Maria do Amparo foi morta com sete facadas, sendo uma delas no pescoço, crime atribuído ao próprio genro. Na época, o caso gerou grande repercussão e chegou a ser acompanhado de perto pelas autoridades policiais, que iniciaram diligências na tentativa de localizar o suspeito. No entanto, mesmo após mais de uma década, ele nunca foi capturado.

Recentemente, a família voltou a se manifestar publicamente, cobrando uma resposta das autoridades e denunciando a falta de avanços nas investigações. Em um apelo enviado à imprensa, um familiar destacou a indignação com a demora na resolução do caso.

Segundo o relato, ao longo desses 13 anos, a família buscou informações junto à Justiça, mas recebeu apenas a resposta de que o acusado será preso “quando for encontrado”. Para os parentes, há uma sensação de abandono e falta de empenho na busca pelo foragido.

São 13 anos de sofrimento e indignação. A gente não vê divulgação, não vê uma procura efetiva. Parece que o caso foi esquecido”, diz um trecho do desabafo.

Ainda de acordo com familiares, a ausência de divulgação da imagem do suspeito dificulta que ele seja reconhecido e localizado pela população, o que poderia contribuir para sua prisão.

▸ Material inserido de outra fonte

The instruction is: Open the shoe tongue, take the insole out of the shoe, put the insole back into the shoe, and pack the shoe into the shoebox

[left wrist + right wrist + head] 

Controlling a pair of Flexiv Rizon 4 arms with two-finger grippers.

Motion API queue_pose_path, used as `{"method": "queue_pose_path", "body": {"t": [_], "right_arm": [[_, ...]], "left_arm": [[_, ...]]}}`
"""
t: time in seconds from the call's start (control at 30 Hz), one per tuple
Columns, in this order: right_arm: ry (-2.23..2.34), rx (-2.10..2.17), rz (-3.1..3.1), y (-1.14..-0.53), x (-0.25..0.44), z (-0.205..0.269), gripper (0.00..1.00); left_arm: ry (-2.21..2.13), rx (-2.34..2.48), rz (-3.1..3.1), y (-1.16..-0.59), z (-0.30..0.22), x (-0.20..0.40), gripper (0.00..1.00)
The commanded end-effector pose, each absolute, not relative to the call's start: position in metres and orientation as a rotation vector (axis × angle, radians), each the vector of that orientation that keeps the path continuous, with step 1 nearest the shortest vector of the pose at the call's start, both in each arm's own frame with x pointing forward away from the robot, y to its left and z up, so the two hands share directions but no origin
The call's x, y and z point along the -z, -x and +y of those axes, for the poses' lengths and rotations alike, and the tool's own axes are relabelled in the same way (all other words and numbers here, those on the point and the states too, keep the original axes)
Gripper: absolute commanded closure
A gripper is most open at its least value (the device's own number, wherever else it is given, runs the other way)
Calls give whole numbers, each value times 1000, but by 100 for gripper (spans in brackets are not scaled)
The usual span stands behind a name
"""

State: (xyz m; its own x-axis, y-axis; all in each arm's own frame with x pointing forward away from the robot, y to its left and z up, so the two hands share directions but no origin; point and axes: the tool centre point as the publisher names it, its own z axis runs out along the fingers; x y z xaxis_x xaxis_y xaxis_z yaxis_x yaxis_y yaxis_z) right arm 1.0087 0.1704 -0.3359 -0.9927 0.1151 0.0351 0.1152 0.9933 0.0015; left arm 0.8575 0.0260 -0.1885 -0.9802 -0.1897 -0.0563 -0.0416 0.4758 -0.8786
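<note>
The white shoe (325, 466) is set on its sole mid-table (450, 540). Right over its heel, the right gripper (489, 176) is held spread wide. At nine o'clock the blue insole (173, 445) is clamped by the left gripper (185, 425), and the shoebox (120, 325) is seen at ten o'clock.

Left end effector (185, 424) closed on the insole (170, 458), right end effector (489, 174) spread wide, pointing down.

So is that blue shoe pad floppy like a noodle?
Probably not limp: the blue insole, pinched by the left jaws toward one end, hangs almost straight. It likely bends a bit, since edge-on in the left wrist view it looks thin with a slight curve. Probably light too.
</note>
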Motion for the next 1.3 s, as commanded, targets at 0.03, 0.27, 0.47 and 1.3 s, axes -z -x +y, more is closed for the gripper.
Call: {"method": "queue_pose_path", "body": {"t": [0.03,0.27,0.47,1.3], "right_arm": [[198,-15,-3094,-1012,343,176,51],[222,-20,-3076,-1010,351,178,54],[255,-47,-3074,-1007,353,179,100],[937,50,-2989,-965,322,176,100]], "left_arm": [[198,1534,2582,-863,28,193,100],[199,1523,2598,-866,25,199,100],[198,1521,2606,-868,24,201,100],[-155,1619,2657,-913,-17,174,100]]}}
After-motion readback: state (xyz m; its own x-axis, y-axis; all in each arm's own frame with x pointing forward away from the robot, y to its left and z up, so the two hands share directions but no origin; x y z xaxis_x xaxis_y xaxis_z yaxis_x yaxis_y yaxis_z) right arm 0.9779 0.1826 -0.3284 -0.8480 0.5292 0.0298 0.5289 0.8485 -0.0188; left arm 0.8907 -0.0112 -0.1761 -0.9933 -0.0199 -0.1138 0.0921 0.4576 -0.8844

Na época do crime, relatos apontavam que o acusado chegou a ameaçar outros membros da família, incluindo a então companheira e os próprios filhos. Mesmo com a gravidade das denúncias, o paradeiro dele permanece desconhecido.

Diante da situação, a família faz um novo apelo às autoridades de segurança do Maranhão para que o caso seja retomado com prioridade e que medidas mais efetivas sejam adotadas para localizar e prender o acusado.

O caso segue sem desfecho, e a espera por justiça continua marcando a vida dos familiares de Maria do Amparo.